Gad Saad - Biography
Gad Saad (born October 13, 1964) is an evolutionary behavioral scientist and Professor of Marketing at the John Molson School of Business (Concordia University, Montreal, Quebec, Canada). He holds the Concordia University Research Chair in Evolutionary Behavioral Sciences and Darwinian Consumption (2008-2013). He was recently appointed an advisory fellow of the Center for Inquiry. Professor Saad has a blog at Psychology Today titled Homo-Consumericus.
For much of the past 15 years, Saad's research program has operated at the intersection of evolutionary psychology and consumer behavior. He is the author of The Evolutionary Bases of Consumption (Erlbaum, 2007), The Consuming Instinct: What Juicy Burgers, Ferraris, Pornography, and Gift Giving Reveal About Human Nature (Prometheus Books, 2011), and editor of Evolutionary Psychology in the Business Sciences (Springer, 2011). He has also guest edited a special issue of the journal Futures (Elsevier, 2011) on possible futures of evolutionary psychology across a wide range of disciplines.
In February 2011, Saad gave a TED talk titled The Consuming Instinct in which he discussed his books and several of his evolutionary-based empirical studies. Watch here.
Career
Saad joined Concordia University in 1994 as an Assistant Professor. In 1999, he was promoted to Associate Professor with tenure. In 2010 he was promoted to Full Professor. He has held Visiting Associate Professorships at Cornell University, Dartmouth College, and the University of California Irvine.

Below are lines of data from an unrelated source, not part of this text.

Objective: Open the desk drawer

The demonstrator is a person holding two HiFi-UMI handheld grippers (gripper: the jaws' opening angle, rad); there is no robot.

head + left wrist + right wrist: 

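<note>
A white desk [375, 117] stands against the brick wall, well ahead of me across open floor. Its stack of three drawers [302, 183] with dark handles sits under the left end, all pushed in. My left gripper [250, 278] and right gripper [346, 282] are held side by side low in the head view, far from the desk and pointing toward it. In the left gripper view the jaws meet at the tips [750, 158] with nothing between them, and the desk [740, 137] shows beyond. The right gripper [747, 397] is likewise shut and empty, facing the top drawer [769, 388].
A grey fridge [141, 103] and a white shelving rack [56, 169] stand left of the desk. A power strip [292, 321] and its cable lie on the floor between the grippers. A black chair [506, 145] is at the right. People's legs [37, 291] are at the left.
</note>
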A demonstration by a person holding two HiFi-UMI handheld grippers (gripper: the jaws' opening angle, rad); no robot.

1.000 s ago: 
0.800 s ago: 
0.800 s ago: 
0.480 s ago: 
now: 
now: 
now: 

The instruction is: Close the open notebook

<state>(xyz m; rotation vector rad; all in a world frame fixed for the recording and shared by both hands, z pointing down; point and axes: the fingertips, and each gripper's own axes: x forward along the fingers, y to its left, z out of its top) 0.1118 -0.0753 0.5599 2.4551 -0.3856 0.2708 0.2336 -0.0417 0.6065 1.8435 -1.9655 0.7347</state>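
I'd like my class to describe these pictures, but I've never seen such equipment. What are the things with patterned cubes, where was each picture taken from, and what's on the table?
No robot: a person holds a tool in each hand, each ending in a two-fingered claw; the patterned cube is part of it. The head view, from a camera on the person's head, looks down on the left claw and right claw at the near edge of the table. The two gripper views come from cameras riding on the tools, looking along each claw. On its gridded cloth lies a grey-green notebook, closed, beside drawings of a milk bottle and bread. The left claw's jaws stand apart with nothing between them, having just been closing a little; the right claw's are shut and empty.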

He has published 60+ scientific papers and has made over 110 academic presentations at leading conferences and universities. His work has garnered 600+ total citations (as listed on Google Scholar). He was the recipient of the Distinguished Teaching Award of the Faculty of Commerce and Administration in 2000 and was listed as one of the "hot professors" of Concordia University in the 2001 and 2002 Maclean's reports on Canadian universities. Professor Saad obtained a B.Sc. (Mathematics and Computer Science) and M.B.A. from McGill University, and an M.S. and Ph.D. from Cornell University. His doctoral adviser was the mathematical/cognitive psychologist and behavioral decision theorist Dr. Jay Edward Russo.
He has published several studies of gift giving, including a 2003 paper that found that men more often than women report giving gifts to romantic partners for tactical reasons (for example, to flaunt wealth or to seduce).